St Augustine's Cross is a stone memorial in Kent, in a fenced enclosure on the south side of Cottington Road, west of Cliffs End, in Pegwell Bay, Thanet, about two miles west of Ramsgate, three miles north of Richborough Roman Fort, and twelve miles east of Canterbury. It stands in the parish of Minster. The cross was erected in 1884 to commemorate the arrival of St Augustine in England in AD 597.


In 595, Pope Gregory I selected the monk Augustine to lead a mission to Britain to convert the pagan English to Christianity. The Gregorian mission landed in Kent in 597.

Bede wrote in his Ecclesiastical History of the English People that "Over against the eastern districts of Kent there is a large island called Thanet which, in English reckoning, is 600 hides or families in extent. It is divided from the mainland by the Wantsum, which is about three furlongs wide, can be crossed in two places only, and joins the sea at either end. Here Augustine, the servant of the Lord, landed with his companions, who are said to have been nearly forty in number. They had acquired interpreters from the Frankish race according to the command of Pope St Gregory." This has been interpreted as meaning that Augustine landed at Ebbsfleet.


West face of the cross

The cross was commissioned and erected in 1884 by Granville Leveson-Gower, 2nd Earl Granville, Secretary of State for Foreign Affairs (1851-52, 1870-74, 1880-85) and Lord Warden of the Cinque Ports (1865-1891). He was inspired by a tradition associated with an oak tree known as the Augustine's Oak - felled within living memory - reputed to be the place where King Ethelbert first met Augustine. St Augustine's Well, a stream nearby, is reputedly the place where Augustine baptised his first convert. Ethelbert was reputedly baptised there on Whit Sunday, 597.
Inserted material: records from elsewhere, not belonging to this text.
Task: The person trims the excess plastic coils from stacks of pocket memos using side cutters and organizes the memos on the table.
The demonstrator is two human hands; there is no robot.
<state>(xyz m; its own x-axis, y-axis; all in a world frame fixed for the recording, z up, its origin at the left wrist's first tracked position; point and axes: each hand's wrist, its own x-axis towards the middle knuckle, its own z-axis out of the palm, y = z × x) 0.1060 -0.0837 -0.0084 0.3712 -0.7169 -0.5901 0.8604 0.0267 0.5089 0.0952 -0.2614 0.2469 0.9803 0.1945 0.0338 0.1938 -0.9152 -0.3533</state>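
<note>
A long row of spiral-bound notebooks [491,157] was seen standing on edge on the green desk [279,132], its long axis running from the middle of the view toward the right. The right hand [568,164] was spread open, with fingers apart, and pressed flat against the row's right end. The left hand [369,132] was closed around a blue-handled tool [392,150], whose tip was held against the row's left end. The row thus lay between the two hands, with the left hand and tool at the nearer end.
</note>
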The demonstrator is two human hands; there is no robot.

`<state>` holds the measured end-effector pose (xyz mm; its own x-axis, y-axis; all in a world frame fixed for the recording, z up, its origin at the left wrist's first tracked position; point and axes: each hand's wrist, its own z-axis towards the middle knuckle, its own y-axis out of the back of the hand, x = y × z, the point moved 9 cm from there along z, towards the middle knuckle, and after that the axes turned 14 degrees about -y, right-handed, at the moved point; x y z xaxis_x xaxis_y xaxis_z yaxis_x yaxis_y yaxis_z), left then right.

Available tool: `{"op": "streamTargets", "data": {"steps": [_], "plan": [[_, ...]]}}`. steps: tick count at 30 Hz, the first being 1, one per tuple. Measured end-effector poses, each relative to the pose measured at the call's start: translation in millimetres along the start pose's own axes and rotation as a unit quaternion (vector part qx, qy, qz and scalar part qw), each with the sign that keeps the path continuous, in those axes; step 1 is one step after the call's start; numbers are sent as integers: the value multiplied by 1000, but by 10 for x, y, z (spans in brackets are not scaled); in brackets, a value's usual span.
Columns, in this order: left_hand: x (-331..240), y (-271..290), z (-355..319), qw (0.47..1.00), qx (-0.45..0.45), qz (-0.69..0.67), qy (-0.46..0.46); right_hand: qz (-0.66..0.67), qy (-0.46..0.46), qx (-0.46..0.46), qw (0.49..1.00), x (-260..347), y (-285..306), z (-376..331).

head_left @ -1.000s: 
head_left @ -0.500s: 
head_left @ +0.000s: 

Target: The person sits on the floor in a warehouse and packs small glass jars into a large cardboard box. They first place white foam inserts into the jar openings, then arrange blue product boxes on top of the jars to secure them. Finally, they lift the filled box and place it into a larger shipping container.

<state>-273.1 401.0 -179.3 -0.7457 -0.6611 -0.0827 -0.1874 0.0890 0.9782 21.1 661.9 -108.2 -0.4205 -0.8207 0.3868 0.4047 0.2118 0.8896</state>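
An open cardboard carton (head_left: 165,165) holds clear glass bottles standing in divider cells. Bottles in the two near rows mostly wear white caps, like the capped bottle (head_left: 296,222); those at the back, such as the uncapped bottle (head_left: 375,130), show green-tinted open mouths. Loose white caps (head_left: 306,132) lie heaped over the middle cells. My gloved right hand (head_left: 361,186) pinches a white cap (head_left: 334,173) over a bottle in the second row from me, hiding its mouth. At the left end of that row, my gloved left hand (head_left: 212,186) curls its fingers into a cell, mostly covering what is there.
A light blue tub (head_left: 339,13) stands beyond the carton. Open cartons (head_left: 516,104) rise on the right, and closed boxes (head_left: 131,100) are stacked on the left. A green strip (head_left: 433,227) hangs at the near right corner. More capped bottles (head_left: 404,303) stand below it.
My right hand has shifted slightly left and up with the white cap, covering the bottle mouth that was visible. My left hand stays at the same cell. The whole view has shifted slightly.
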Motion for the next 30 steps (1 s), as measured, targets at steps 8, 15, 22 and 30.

The cross was carved by John Roddis of Birmingham, using stone from a quarry in Doulting which was also used to build Glastonbury Abbey. The cross follows a Saxon or Celtic design based the Sandbach Crosses, early Christian examples from the 8th to 9th century from Sandbach in Cheshire. The tapering shaft is about twelve feet high and stands on a stepped base, topped by a circular Celtic cross. The base and cross add another eight feet. The complete monument is about 23 feet high. The sides of the shaft are decorated with a lozenge pattern and carvings of archbishops, angels and beasts.

On the west face of the cross are the emblems of the Four Evangelists - a man, a lion, a bull and an eagle. The west side of the shaft is decorated with rectangular panels showing the Annunciation, the Virgin and Child, the Crucifixion and the Transfiguration. The twelve Apostles are depicted on the north side and fourteen early Christian martyrs on the south. The east face of the cross is decorated with "runic motifs" which continue down the shaft, with diamond shaped panels depicting St Alban, St Augustine and St Ethelbert. Raised ropework corners with knotwork edging around the sides.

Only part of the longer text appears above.